Re: draft RFC: concept for partial, wal-based replication

From

Fujii Masao

Date:

29 November 2009, 23:18:36

On Mon, Nov 30, 2009 at 4:56 AM, Boszormenyi Zoltan <zb@cybertec.at> wrote:
> I don't think its reasonable trying to discuss and implement this all
> in one huge patch so I propose implementing at least 1) as a seperate
> patch.

I agree with this development plan.

> Now there unforatunately are two different schools of thought how to implement transfering base data.
> 1. archive_command like transfer command taking a source path/host and target path/host
>   - very flexible (think e.g. not transferring the data for multiple slaves over the whole country)
>   - harder to setup
>   - more in style of classical wal archiving
> 2. add the capability to the WAL Streaming patch's libpq based protocol
>   - no additional configuration needed
>   - inflexible
>   - makes usage from non streaming replication is impossible
>
> I favor 1. but only lightly so.

I favor 2 ;) Because I think that it's too hard for users to set up
a transfer command. One of streaming replication's merits is that
users no longer need to specify a transfer command for log-shipping.
So users can configure and use replication without complex settings.
But, #1 would spoil this merit.

> Detail Questions:
> - How to deal with multiple transfer requests at the same time?
>  There would be a need for multiple full backup requests for
>  individual tables by several clients at once.
>  Currently pg_start_backup() isn't allowed from
>  two clients in parallel, the second one gets an error.
>  We thought that pg_start_backup() and pg_stop_backup()
>  can turn into simple reference counts. IIRC, WALs
>  are still generated and _shipped to slaves_ during
>  a full backup, they are simply not yet applied to
>  base table files. So, in this case a pg_stop_backup()
>  issued from a slave decreases refcount of the base backups
>  and the slave can simply resume applying its newly
>  received WALs to base files.

I'm not sure how. But at first multiple online-backup feature
rather than backup-shipping itself might have to be addressed.

Regards,

--
Fujii Masao
NIPPON TELEGRAPH AND TELEPHONE CORPORATION
NTT Open Source Software Center

Re: draft RFC: concept for partial, wal-based replication

From

Craig Ringer

Date:

30 November 2009, 02:55:29

Boszormenyi Zoltan wrote:

> c. splitting wal into different replication sets

Just a side note: in addition to its use for partial replication, this
might have potential for performance-prioritizing databases or tablespaces.

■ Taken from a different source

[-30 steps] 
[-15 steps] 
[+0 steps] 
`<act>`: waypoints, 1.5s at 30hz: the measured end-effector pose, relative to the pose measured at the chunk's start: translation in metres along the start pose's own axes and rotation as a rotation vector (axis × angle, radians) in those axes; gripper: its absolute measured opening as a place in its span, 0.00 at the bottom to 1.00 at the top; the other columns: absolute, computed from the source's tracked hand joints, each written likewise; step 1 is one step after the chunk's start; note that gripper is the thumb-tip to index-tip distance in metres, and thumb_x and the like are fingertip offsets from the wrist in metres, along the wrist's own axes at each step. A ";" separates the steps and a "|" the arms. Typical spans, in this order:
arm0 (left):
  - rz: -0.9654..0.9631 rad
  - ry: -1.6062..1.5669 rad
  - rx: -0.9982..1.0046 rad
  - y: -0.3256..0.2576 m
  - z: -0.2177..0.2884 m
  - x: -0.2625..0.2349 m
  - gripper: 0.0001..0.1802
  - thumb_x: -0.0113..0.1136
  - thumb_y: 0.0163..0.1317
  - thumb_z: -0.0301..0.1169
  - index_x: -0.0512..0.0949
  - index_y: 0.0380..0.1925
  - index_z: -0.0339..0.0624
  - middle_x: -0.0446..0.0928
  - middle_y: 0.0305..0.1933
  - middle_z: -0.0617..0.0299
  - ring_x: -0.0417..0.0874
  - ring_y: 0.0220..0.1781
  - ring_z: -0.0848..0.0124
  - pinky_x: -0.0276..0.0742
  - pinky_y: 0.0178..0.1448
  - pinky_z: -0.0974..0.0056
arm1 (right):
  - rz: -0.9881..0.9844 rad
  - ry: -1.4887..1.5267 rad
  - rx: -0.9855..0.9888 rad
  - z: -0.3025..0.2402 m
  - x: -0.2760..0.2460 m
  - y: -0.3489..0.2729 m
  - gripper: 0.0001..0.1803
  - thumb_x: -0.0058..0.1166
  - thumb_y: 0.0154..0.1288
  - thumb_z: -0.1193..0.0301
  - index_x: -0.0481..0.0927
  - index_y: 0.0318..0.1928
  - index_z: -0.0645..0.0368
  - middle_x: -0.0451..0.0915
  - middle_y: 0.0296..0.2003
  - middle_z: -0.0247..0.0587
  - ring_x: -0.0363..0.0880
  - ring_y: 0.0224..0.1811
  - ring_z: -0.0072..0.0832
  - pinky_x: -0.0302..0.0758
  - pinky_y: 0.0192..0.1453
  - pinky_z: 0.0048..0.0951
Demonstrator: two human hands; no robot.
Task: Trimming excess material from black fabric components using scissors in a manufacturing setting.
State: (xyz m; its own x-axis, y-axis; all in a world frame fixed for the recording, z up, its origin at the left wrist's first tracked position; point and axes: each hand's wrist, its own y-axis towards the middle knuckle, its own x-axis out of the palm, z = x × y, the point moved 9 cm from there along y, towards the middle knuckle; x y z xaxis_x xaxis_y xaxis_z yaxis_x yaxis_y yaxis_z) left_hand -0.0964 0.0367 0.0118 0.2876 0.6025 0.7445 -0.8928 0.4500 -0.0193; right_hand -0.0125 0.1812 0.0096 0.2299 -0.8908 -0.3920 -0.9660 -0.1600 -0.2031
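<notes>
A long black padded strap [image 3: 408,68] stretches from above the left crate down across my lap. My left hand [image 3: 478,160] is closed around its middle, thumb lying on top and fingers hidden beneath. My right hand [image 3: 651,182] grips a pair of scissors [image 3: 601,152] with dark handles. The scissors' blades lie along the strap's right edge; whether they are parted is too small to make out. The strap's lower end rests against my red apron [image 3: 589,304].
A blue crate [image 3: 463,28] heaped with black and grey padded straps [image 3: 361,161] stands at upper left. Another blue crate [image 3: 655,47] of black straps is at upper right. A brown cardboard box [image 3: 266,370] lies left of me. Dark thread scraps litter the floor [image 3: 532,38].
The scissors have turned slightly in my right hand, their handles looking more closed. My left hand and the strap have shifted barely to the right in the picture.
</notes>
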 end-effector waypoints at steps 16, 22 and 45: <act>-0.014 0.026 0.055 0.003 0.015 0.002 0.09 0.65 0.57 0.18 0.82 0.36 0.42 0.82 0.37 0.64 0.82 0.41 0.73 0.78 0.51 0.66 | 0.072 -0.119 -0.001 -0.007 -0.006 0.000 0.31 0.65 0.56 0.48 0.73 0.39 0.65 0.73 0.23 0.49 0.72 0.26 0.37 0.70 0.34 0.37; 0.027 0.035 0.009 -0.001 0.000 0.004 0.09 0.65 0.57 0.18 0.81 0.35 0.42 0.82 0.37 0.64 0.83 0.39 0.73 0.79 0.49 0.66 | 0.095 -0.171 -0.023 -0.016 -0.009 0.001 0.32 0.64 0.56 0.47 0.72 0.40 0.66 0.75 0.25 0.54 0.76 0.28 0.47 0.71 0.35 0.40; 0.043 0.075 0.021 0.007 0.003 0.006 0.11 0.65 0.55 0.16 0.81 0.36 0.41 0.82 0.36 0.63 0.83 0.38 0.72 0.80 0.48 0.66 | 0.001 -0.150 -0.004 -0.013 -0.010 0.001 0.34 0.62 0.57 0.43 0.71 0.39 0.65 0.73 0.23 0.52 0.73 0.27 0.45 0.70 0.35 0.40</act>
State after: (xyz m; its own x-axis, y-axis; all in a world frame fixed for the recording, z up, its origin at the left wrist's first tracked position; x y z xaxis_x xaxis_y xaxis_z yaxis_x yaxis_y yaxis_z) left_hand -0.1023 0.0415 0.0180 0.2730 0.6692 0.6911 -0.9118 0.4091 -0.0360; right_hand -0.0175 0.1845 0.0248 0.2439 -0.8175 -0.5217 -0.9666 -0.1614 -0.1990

Being able to separate WAL logging so that different DBs, tablespaces,
etc went to different sets of WAL logs would allow a DBA to give some
databases or tablespaces dedicated WAL logging space on faster storage.
If partial recovery is implemented, it might also permit less important
databases to be logged to fast-but-unsafe storage such as a non-BBU disk
controller with write cache enabled, without putting more important
databases in the same cluster in danger.

More importantly, if the WAL writing was done in different wal writer
backends, the admin could also use nice and ionice to encourage the OS
to favour WAL logging for some DBs over others.

Currently all these things require splitting the install into multiple
clusters, incurring config management and backup overhead and most
importantly partitioning shared memory.

OTOH, even with split WAL logging, you still have the shared bgwriter to
contend with, and the effects of an unimportant query pushing data
related to more performance-critical DBs out of shm or OS cache. So
perhaps splitting the cluster is actually the best answer, and a
complete implementation of DB prioritization would land up looking a lot
like multiple Pg clusters multiplexed on one port anyway...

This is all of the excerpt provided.